UN climate chief: “we have two years to save the planet”

Governments, business leaders and development banks have two years to take action to prevent much worse climate change, the UN climate chief said on Wednesday in a speech that warned that global warming is undermining climate change. politicians' agendas.

Scientists say halving climate-damaging greenhouse gas emissions by 2030 is crucial to preventing a rise in temperatures of more than 1.5°C, which would bring more extreme weather and heat.

However, last year, global energy-related CO2 emissions rose to a record level. Current commitments to combat climate change are unlikely to reduce global emissions by 2030.

Simon Stiell, Executive Secretary of the United Nations Framework Convention on Climate Change, said the next two years are “essential to saving our planet”.

“We still have the opportunity to reduce greenhouse gas emissions with a new generation of national climate plans. But we need these stronger plans now,” he said.
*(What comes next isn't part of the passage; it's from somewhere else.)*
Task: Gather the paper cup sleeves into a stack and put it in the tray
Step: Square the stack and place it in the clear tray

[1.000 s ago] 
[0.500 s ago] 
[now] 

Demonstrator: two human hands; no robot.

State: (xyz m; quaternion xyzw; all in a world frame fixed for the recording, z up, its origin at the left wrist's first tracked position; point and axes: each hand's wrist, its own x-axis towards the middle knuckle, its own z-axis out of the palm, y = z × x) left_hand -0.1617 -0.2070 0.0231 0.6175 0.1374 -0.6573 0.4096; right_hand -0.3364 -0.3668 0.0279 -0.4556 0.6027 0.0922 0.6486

Speaking at an event at the Chatham House think tank in London, Stiell said the Group of 20 major economic powers – together responsible for 80% of global emissions – urgently needed to move forward.
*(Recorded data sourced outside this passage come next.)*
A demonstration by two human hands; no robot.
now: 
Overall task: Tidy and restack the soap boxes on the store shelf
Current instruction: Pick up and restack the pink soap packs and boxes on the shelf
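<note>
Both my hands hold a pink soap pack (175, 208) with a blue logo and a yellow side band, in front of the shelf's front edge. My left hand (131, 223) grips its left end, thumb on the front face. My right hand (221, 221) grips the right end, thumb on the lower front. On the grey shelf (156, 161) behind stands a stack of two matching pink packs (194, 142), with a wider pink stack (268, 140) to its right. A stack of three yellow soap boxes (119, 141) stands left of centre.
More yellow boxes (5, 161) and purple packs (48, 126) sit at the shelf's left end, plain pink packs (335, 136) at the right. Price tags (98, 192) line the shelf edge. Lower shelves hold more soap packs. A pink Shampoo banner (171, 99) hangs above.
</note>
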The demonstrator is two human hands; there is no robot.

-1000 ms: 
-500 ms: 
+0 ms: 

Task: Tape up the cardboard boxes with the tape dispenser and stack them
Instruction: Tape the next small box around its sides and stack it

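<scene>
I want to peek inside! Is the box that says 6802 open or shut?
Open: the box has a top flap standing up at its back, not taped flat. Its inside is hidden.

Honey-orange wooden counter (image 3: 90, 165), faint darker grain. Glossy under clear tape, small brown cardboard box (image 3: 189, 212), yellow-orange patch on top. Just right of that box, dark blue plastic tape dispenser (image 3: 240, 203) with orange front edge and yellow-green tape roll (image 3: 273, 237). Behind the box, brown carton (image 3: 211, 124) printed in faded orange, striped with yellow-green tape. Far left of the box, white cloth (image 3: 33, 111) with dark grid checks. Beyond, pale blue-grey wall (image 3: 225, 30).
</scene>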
The main task of this year's UN climate talks in Baku, Azerbaijan, is for countries to agree on a new target for climate finance to support developing countries struggling to invest in moving away from fossil fuels and combating to climate change.

UN climate summits have increased in size in recent years, with thousands of lobbyists and business representatives present alongside government delegations directly involved in the negotiations.

Almost 84,000 people attended last year's COP28 summit in Dubai, drawing criticism from activists after more than 2,000 fossil fuel lobbyists registered to attend.

Stiell said he would like to see future COP meetings reduced in size while prioritizing strong negotiating outcomes. He said he was talking to Azerbaijan and Brazil – hosts of the next two UN climate summits – about this.

He also called for raising more climate finance through debt relief, cheaper financing for poorer countries, new sources of international financing such as a tax on shipping emissions, and reforms at the World Bank and the International Monetary Fund.

“Every day, finance ministers, CEOs, investors, and climate and development bankers direct trillions of dollars. It’s time to move those dollars,” Stiell said.

In a bumper year for elections around the world – with voters in India, South Africa and the United States heading to the polls – Stiell warned that climate action was often “slipping through cabinet agendas”.

Politicians from Republican leader Donald Trump in the United States to far-right parties seeking gains in upcoming European Union elections have pushed back on climate policies while courting voters.